Prompt:
Only the lines from the one containing "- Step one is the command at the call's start" through the one containing "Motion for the" should be printed, exactly as they appear below, with both ends included.

Records for processing:

★ ★ ★ ★

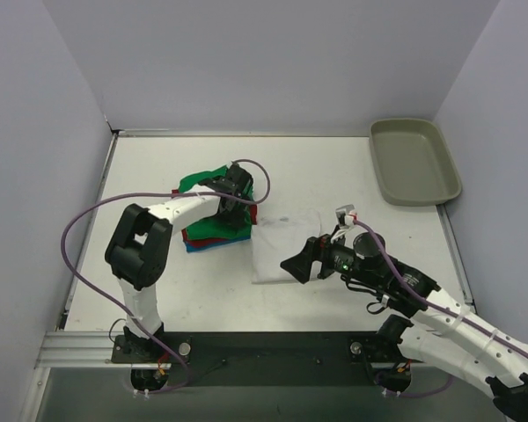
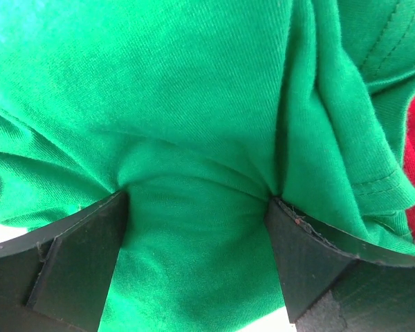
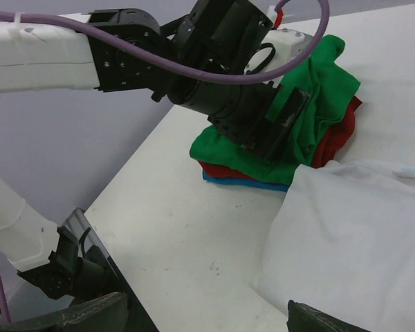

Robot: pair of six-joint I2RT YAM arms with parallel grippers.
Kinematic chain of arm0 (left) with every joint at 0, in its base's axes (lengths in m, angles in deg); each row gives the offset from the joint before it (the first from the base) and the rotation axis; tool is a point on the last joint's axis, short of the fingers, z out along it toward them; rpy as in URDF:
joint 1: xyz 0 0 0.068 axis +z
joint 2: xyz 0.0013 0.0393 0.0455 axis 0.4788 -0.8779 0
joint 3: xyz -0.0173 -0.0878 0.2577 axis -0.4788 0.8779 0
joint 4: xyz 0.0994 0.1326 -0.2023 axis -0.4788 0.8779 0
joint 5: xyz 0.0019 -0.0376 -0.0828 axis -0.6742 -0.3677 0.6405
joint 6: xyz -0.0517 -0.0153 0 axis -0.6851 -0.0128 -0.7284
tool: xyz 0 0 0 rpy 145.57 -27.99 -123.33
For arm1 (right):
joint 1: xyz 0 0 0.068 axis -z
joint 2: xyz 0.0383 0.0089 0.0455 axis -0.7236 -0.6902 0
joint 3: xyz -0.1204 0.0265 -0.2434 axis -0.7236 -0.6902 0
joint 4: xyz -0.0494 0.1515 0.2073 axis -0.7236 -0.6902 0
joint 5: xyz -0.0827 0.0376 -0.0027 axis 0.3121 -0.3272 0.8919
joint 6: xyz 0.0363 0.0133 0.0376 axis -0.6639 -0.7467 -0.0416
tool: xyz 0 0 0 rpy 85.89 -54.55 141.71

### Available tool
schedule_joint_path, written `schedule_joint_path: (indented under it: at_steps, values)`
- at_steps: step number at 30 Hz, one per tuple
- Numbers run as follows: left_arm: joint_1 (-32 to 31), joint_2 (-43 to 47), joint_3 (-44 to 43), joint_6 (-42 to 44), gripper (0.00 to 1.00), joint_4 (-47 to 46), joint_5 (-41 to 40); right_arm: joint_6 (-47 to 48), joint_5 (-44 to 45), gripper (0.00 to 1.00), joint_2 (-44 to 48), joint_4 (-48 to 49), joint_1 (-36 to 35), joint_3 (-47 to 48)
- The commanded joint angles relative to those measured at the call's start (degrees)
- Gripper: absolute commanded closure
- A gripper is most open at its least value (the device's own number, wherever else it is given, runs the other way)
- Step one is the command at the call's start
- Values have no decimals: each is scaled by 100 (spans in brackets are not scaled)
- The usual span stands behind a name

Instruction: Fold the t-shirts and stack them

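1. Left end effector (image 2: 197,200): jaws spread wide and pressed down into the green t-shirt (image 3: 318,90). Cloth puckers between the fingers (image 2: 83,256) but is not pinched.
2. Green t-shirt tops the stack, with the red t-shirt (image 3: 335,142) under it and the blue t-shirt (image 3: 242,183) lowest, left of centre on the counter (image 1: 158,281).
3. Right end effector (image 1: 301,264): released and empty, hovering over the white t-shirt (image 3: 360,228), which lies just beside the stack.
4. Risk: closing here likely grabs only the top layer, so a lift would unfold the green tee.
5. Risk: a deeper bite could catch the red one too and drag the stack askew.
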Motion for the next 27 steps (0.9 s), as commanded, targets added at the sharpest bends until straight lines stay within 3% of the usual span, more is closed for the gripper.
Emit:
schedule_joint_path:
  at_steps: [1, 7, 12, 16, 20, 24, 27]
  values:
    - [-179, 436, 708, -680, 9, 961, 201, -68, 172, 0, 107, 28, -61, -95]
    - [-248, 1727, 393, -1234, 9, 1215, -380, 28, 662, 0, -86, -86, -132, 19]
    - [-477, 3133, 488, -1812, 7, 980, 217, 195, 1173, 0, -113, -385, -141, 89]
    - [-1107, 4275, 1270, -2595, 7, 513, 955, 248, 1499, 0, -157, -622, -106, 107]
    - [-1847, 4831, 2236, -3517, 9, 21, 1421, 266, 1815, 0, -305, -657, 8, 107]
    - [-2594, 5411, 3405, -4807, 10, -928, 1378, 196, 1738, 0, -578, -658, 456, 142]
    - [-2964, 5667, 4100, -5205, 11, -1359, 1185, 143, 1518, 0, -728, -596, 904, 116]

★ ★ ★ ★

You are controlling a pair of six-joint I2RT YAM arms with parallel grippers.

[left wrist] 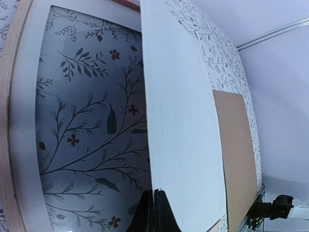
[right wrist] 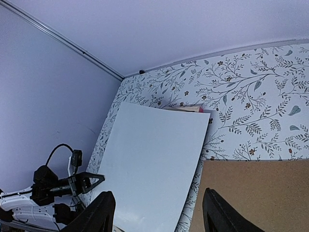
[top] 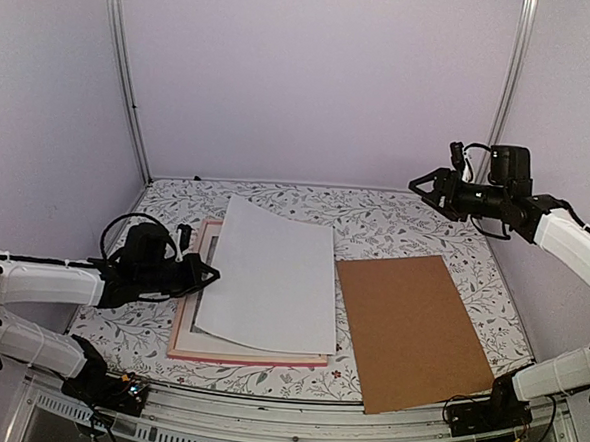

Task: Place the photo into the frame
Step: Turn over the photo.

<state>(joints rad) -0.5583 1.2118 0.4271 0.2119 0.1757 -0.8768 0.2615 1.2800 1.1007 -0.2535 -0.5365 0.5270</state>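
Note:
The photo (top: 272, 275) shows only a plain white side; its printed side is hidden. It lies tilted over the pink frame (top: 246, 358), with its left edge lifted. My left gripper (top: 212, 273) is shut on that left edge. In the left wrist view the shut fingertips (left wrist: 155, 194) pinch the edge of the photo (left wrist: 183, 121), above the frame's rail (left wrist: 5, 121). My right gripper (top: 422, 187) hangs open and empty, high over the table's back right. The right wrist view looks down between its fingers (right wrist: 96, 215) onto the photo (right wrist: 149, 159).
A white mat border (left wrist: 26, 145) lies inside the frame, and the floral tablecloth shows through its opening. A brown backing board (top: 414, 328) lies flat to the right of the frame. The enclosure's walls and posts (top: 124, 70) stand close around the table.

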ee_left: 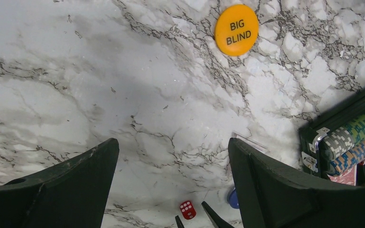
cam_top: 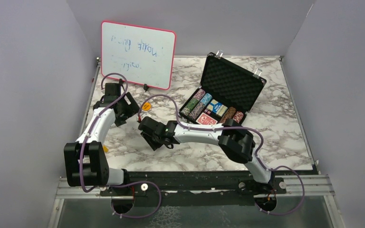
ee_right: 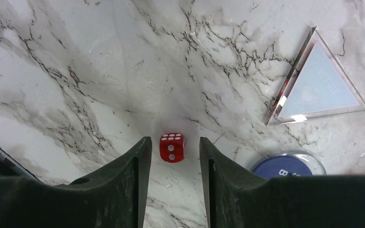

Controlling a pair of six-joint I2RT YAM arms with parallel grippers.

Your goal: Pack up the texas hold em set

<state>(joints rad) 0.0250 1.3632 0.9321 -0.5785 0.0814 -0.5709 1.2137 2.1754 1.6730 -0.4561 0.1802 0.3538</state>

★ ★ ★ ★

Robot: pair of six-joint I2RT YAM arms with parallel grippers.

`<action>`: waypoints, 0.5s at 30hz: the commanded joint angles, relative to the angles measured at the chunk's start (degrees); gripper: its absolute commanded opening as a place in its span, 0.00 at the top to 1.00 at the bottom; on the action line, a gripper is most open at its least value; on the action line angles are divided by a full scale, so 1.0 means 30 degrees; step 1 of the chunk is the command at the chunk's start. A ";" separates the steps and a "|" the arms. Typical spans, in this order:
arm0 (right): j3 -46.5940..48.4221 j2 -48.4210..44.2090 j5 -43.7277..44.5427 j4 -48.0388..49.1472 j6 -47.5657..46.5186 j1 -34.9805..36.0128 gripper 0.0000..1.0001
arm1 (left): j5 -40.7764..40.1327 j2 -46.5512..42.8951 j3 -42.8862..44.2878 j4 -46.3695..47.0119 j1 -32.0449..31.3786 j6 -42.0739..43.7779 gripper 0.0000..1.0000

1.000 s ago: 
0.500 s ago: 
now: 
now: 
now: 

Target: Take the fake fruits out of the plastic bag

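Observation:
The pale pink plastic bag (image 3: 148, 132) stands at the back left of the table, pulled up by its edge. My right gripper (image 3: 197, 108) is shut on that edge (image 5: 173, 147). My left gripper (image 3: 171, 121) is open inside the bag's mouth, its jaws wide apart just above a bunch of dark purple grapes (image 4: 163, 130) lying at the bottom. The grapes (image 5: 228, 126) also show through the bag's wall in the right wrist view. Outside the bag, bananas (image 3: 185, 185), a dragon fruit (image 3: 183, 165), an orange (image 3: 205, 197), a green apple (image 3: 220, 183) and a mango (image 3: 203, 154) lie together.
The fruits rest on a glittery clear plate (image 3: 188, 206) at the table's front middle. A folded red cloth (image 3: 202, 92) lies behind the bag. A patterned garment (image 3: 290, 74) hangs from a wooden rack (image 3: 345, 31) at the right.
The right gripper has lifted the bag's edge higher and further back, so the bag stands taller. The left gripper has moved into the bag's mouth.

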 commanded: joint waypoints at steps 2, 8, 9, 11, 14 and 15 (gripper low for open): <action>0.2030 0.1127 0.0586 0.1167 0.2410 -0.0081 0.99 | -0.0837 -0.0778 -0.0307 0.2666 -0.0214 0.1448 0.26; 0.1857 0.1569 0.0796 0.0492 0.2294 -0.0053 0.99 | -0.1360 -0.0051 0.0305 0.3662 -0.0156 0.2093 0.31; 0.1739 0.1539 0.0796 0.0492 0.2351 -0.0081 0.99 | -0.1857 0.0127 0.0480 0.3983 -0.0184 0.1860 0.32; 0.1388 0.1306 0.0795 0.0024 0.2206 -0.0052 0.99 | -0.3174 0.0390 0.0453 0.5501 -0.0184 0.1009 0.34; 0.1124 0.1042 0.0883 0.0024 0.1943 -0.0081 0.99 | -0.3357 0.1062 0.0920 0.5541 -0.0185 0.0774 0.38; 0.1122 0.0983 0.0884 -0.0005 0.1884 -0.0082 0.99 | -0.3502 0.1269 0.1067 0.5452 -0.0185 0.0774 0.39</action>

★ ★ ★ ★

Response area:
- Step one is the command at the call's start
- Values have no decimals: each is scaled by 100 (spans in brackets are not scaled)
- The usual span stands behind a name

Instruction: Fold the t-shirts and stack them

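1. Left end effector (image 2: 197,200): jaws spread wide and pressed down into the green t-shirt (image 3: 318,90). Cloth puckers between the fingers (image 2: 83,256) but is not pinched.
2. Green t-shirt tops the stack, with the red t-shirt (image 3: 335,142) under it and the blue t-shirt (image 3: 242,183) lowest, left of centre on the counter (image 1: 158,281).
3. Right end effector (image 1: 301,264): released and empty, hovering over the white t-shirt (image 3: 360,228), which lies just beside the stack.
4. Risk: closing here likely grabs only the top layer, so a lift would unfold the green tee.
5. Risk: a deeper bite could catch the red one too and drag the stack askew.
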Motion for the next 27 steps (0.9 s), as commanded, targets added at the sharpest bends until straight lines stay within 3% of the usual span, more is closed for the gripper.

This is the complete output.